番外編3 柚葉のほっぺが膨らむわけ
柚葉が怒る時に頬を膨らせるようになったのはいつだっただろうか。俺が小学生の頃か、それとももっと前だったか…なにぶん昔のことなので詳細には思い出せない。だが1つ覚えていることがある。それは柚葉が頬を膨らせるようになったきっかけについてだ。自分でもなぜこんな些細なことを覚えているのだろうかと不思議に思うくらいには特に取り留めのない話だ。
学校から帰って、当時大人気だったジャケットモンスターというアニメを柚葉と一緒に見ていた時のこと。ちなみにジャケットモンスターとは、主人公がジャケットを使ってたくさんのモンスターを捕まえて旅をし、捕まえたモンスターの大きさや可愛さなどを競うコンテストに出場するという趣旨の幼年向けアニメだ。あ、高校生くらいの時でも見てたよっていうそこのアナタ、はたまた大人になっても見てるぜっていうそこの紳士淑女の皆様、幼年とか言ってごめんね?怒らないでね?
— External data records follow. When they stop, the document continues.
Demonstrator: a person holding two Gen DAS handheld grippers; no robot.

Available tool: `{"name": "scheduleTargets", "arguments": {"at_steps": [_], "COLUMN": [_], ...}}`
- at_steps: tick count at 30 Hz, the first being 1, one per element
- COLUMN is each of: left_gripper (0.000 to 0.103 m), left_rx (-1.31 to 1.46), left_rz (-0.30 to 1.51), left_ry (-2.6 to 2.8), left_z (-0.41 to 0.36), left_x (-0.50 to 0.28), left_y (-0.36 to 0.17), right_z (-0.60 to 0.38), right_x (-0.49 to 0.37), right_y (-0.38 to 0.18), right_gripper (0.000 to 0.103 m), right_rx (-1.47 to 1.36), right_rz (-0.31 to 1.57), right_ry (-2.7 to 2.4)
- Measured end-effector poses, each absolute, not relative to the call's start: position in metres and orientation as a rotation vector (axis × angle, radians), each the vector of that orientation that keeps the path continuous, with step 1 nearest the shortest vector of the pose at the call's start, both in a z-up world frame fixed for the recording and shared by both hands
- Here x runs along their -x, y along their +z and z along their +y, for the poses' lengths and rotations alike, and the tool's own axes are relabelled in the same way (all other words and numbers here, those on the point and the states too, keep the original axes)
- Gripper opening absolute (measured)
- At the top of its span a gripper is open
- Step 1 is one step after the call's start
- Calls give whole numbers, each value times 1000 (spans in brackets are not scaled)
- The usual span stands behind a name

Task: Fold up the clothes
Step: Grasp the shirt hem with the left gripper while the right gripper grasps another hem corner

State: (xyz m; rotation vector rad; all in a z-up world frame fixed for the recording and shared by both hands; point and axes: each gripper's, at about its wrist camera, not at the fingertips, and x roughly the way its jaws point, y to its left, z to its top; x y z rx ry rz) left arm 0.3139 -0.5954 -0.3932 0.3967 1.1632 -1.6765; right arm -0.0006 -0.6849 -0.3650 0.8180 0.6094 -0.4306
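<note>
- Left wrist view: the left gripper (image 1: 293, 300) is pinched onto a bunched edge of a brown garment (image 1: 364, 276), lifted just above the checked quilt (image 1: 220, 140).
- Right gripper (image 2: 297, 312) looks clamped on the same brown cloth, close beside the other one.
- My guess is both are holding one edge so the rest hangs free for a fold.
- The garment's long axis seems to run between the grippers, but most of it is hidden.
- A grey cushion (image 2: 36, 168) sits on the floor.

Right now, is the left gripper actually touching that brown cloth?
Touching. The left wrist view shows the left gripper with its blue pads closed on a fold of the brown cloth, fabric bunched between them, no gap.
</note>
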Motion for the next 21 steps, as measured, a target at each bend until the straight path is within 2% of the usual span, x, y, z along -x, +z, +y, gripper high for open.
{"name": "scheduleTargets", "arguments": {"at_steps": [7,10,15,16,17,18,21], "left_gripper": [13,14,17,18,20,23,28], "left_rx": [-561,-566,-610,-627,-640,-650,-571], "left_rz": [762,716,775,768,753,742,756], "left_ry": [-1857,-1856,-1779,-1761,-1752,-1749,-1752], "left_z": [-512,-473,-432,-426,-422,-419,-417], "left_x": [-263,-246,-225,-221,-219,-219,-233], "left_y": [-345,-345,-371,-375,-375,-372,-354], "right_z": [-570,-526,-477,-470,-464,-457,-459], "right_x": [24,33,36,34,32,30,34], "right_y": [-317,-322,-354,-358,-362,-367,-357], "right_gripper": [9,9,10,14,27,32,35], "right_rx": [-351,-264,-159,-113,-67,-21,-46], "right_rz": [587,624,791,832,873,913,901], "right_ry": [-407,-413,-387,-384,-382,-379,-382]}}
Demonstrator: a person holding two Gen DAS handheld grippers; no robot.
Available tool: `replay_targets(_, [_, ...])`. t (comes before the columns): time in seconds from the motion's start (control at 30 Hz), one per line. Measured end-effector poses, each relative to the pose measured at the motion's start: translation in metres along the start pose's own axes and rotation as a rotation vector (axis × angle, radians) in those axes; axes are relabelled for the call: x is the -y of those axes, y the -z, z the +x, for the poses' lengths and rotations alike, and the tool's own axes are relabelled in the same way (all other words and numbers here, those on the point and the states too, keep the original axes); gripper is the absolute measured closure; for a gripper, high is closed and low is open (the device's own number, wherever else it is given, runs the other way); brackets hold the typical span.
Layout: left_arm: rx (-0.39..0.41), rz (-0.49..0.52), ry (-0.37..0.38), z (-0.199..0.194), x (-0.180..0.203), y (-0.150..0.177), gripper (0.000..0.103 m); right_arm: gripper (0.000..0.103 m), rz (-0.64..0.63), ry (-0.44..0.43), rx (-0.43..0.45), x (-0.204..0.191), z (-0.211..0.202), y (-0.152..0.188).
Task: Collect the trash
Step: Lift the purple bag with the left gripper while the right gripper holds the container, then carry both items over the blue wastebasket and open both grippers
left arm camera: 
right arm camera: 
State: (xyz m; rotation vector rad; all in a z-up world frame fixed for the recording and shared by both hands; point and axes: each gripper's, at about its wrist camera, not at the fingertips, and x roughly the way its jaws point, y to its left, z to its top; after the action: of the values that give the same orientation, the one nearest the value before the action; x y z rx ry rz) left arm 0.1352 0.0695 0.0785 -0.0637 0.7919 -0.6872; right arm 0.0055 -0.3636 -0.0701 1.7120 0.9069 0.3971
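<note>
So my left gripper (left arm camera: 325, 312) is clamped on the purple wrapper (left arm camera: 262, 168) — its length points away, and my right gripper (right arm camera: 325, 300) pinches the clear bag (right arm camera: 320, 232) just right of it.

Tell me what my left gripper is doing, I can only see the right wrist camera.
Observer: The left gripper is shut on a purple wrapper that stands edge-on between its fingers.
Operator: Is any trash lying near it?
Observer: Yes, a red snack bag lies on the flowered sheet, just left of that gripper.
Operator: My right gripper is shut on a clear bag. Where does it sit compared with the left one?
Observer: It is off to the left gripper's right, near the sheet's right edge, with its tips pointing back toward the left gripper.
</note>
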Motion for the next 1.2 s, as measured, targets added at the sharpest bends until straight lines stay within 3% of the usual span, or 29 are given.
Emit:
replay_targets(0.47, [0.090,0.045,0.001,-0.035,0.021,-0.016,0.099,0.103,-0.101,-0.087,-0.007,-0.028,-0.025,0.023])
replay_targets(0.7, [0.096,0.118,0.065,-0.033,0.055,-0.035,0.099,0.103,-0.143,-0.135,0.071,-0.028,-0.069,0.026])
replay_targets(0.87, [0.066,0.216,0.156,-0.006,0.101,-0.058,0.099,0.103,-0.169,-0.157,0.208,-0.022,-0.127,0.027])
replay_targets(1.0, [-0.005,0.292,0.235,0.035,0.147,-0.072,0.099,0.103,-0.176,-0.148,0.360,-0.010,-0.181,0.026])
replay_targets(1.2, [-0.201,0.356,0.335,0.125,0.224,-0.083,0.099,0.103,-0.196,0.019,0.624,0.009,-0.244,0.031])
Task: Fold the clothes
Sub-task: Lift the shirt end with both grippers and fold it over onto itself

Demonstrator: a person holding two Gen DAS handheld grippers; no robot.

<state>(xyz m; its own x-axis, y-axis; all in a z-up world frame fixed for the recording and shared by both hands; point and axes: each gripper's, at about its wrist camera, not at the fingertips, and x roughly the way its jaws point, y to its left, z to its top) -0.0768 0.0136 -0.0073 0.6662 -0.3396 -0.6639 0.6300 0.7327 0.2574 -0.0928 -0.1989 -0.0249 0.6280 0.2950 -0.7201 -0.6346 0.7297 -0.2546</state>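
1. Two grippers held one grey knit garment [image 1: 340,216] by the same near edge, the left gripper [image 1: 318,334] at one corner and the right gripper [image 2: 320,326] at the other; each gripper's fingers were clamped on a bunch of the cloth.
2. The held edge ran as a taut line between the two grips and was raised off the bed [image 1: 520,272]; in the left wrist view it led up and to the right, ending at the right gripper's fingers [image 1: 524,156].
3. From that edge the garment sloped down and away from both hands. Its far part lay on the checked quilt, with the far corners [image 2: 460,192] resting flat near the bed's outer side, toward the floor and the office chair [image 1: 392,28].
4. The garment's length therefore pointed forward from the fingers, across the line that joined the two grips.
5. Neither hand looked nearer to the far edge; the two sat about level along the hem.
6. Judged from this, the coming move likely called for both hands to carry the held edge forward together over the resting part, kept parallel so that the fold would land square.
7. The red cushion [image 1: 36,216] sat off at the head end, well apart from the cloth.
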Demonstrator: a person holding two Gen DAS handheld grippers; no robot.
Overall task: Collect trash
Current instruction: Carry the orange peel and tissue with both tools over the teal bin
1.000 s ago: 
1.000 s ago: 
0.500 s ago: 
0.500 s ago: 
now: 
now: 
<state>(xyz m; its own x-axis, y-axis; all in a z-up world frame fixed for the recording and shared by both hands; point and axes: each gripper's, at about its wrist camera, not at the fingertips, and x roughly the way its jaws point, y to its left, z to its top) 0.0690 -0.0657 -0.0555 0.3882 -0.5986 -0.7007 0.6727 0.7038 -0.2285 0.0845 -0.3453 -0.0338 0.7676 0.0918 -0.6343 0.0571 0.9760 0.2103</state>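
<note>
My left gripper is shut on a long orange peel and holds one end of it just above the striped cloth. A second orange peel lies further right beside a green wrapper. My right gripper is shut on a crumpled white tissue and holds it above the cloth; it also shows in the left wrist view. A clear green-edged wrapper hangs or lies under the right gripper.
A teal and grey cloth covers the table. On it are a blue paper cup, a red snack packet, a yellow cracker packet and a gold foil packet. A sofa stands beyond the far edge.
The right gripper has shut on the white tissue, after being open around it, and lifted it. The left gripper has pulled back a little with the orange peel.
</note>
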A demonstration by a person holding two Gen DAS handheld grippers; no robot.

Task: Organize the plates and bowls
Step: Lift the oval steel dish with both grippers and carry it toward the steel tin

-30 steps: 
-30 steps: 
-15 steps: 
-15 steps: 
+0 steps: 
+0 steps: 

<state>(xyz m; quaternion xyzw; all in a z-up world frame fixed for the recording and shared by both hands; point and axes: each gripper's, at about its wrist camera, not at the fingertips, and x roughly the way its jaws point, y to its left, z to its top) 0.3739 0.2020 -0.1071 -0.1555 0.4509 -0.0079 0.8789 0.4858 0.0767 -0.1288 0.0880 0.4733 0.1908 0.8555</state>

それはさておき、そのアニメの中でとてもチャーミングなモンスターが登場した。その名もプックン。特徴としては、嬉しい時や驚いたときなど感情が大きく動いた時にほっぺがぷくっと膨れるとても愛らしいモンスターだ。
「うわ、可愛い。」
「はぁ~、かわいい~!」
このモンスターが出てきた瞬間俺たちはつい感嘆の言葉を漏らしてしまった。それくらい本当に可愛かったのだ。今皆さんにお見せできないのが残念でならない。とにかく俺は可愛さのあまり思わずポロっとこんな言葉がこぼれた。
「こんなモンスター俺の家にも欲しい。」
「決めたっ!ゆず大きくなったらプックンになるっ!」
予想外の反応だった。てっきりゆずも欲しいなんて感想が返ってくると思っていたので返答に戸惑ってしまった。その隣で柚葉は俺の方に向かって頬を頑張って膨らせようとしている。
「ねーおにーちゃん、プックンできてるー?」
「んー、いやもうちょっと膨らせないと。」
俺がそう言うと柚葉は真に受けて頬を膨らせる練習をし始めた。
「ねーおにーちゃん、さっきより膨らんだー?」
「あー、まあさっきよりはな。」
「むー、もっと大きくないとダメ?」
ここで俺は、できてるよーとか、プックンみたいだすごいななどと言ってあげていれば良かったと今になると思うのだが、その当時は俺も子供だったので思ったことを正直に口に出してしまっていた。
「まあ膨らむようにはなってるけど、プックンはもっとすごいな。本当にぷくっとして可愛いからな。」
そう言うと柚葉はすこし拗ねてしまった。
「ゆず頑張ったもん。プックンしてるもん。」
そう言いながら頬は膨らせたままだった。そしてその後も俺の見ていないところでプックンの練習を続けたらしい。しばらくして母さんが、
「最近あの子ずっとほっぺを膨らせているんだけど、どうしたのかしら。」
なんて言っているのを聞いた。柚葉が怒る時に頬を膨らせるようになったのはそこからだ。正確に言うと、怒っている時だけではなく、嬉しい時なんかも膨らせていたような気はするが。練習のし過ぎで癖になってしまったのか、それともわざとやっているのかは分からないが、とても可愛いから俺としてはオッケーだ。そして今も俺の目の前に頬をぷくっと膨らせた柚葉が立っている。
「おにーちゃん、トイレ長いっ!またゆず行く時間ないじゃん!」
ああ、今日も可愛いな。もう我が家にプックンはいらない。柚葉がいれば、それでいい。